George Lunceford, a Virginian member of George Rogers Clark’s expedition
to the Illinois Country that captured Kaskaskia and Prairie du Rocher in
July of 1778, is usually considered the first white settler to have lived
in the area. In 1836 Simon Stookey was building a barn with the help of
Joseph Abend and Henry Randleman when some one proposed to Randleman that
a piece of his land would make an excellent site for a town. Abend
proposed the name "Centerville" for the new town since it was
seven miles from Belleville, seven miles from Columbia, and seven miles
from Pittsburg Lake. Randelman agreed and in March of 1837 the town of
Centerville, consisting of 40 lots was platted.
Large
group of German immigrants began to arrive in the Millstadt area in 1834.

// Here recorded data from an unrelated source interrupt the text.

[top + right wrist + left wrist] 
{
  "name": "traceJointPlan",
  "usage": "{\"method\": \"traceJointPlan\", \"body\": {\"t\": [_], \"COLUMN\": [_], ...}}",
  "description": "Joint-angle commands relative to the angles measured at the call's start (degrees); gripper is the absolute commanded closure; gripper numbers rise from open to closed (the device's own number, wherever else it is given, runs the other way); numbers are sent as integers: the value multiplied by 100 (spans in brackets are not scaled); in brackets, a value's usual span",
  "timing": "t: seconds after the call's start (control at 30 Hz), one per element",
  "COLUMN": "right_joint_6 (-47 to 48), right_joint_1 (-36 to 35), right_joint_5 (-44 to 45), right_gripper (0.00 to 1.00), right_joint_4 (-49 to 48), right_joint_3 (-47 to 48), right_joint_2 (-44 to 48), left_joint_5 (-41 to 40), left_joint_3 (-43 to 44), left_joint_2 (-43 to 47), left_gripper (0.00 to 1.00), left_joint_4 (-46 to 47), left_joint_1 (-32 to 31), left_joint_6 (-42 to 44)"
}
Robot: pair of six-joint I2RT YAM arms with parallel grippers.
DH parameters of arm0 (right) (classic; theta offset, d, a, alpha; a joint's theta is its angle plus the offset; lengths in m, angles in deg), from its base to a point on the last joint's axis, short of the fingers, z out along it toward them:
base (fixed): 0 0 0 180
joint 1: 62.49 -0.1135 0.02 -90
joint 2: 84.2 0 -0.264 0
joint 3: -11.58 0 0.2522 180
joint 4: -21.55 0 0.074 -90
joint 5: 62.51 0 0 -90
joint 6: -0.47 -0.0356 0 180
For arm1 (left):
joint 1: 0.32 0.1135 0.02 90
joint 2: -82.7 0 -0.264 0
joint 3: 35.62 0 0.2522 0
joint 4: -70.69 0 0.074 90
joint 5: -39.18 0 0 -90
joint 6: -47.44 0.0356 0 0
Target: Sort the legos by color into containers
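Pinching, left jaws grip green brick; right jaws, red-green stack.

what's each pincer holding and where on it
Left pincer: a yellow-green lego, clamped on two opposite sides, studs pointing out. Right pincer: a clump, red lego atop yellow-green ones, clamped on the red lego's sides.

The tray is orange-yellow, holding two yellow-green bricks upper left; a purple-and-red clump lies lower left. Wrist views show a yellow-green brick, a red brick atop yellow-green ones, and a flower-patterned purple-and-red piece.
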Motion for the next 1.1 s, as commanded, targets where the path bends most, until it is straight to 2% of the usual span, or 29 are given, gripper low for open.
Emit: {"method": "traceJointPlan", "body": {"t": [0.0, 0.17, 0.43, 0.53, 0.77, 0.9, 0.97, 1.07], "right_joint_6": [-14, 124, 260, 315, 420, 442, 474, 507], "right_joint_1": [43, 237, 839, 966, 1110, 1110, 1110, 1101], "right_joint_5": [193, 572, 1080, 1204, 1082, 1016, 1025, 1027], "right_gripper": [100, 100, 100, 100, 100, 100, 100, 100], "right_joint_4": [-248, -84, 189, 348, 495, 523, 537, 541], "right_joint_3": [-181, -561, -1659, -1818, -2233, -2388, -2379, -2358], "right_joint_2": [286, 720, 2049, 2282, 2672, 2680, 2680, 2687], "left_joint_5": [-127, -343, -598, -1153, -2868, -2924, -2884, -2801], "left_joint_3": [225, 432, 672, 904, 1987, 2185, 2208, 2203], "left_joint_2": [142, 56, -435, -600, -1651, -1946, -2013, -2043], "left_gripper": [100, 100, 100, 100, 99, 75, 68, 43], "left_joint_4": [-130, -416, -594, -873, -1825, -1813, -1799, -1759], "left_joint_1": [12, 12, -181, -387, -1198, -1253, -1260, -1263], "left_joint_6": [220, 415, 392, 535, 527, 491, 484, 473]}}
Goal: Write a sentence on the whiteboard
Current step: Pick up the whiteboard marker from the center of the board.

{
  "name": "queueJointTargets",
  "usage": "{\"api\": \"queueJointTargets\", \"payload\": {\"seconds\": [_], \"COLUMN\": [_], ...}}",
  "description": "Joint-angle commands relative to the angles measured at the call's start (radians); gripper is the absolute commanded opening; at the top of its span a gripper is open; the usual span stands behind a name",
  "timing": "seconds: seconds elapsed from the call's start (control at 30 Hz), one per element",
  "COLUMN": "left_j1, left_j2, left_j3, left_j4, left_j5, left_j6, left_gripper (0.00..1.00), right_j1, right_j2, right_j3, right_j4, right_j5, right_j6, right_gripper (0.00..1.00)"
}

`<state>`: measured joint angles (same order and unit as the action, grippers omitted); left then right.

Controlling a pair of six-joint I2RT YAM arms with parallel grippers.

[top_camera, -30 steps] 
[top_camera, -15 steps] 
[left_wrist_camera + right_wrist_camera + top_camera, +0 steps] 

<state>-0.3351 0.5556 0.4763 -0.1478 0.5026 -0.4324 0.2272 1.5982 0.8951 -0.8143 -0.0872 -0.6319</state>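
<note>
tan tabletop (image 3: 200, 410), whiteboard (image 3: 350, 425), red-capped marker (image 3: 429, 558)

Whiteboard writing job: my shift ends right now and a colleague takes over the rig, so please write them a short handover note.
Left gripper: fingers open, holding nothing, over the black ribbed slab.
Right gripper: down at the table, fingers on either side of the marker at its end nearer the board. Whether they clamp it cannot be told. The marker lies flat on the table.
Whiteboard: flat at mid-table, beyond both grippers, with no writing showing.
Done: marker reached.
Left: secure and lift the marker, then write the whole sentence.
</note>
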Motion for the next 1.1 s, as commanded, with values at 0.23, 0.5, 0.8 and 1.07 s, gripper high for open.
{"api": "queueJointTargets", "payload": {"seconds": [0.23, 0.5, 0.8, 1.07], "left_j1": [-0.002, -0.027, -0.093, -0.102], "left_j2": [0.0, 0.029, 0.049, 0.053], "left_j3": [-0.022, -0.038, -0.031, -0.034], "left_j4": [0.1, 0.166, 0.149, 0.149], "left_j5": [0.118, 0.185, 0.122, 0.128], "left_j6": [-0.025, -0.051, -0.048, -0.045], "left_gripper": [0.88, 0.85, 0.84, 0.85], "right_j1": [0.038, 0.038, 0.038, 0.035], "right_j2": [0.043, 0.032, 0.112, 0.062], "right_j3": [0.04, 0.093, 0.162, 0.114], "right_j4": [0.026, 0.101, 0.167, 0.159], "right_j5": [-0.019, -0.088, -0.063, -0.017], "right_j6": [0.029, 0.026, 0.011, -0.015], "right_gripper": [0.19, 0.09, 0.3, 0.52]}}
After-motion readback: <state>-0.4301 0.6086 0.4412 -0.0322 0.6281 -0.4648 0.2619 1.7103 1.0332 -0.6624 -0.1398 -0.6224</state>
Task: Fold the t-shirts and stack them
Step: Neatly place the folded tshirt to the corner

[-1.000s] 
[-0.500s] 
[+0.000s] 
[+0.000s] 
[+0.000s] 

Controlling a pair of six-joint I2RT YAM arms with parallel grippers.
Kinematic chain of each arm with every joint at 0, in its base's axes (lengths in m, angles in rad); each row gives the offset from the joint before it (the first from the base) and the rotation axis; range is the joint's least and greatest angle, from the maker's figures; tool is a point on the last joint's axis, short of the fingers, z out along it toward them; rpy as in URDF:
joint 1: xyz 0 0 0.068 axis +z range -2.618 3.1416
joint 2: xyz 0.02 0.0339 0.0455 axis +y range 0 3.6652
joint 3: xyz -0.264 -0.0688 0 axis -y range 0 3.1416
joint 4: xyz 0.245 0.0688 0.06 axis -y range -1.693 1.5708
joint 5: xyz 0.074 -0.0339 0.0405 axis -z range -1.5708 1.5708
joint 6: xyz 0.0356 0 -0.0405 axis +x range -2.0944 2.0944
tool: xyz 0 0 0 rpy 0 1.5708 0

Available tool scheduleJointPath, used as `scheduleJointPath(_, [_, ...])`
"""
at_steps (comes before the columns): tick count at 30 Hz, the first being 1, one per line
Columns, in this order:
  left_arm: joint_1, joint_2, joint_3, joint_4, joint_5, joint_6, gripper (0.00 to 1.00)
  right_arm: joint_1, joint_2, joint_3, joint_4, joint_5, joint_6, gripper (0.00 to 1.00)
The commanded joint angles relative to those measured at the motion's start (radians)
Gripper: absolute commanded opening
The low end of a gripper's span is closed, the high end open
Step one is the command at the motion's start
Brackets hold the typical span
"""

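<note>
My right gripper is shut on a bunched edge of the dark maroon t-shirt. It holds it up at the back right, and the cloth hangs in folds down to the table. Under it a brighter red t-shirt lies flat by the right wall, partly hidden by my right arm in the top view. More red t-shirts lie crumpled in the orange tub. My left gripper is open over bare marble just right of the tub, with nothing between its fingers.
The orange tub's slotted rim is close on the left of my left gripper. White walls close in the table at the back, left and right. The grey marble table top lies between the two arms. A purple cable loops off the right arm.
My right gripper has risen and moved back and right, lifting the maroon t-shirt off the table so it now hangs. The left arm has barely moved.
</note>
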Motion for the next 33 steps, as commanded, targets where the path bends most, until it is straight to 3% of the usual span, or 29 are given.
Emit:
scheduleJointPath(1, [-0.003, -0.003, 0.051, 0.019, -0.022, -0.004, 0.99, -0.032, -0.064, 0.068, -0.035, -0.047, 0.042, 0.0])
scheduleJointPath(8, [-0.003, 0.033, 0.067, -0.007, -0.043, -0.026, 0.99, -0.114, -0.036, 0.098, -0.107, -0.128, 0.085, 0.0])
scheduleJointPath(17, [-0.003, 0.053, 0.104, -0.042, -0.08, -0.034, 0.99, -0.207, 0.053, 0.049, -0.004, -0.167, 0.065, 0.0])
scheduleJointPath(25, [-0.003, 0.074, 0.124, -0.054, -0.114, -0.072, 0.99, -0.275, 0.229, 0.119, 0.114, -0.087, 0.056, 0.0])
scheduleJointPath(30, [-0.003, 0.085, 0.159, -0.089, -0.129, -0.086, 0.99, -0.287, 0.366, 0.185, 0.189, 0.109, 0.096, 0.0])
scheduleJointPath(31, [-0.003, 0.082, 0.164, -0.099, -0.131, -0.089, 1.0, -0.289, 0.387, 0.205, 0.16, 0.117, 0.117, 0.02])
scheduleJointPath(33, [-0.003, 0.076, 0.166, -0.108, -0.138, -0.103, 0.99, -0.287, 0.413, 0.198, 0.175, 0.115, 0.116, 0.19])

The 1840’s were a time of economic hardship in Europe. The largely
agricultural German states were being affected by the Industrial Revolution
and America offered a new start in life. This brought a second wave of
German immigrants to the Millstadt area. The failure of the 1848 Revolution
and the crackdown on subversive thought brought additional immigrants to the
region. Many preferred to use their native German and when the town was
incorporated in 1867 the name was changed from Centerville to Millstadt (milltown.)
By 1880 about 1200 people live in Millstadt, mostly of German descent. In
the 1881 HISTORY OF ST. CLAIR COUNTY it was reported that only "seven
families of English descent" were still residing in the community.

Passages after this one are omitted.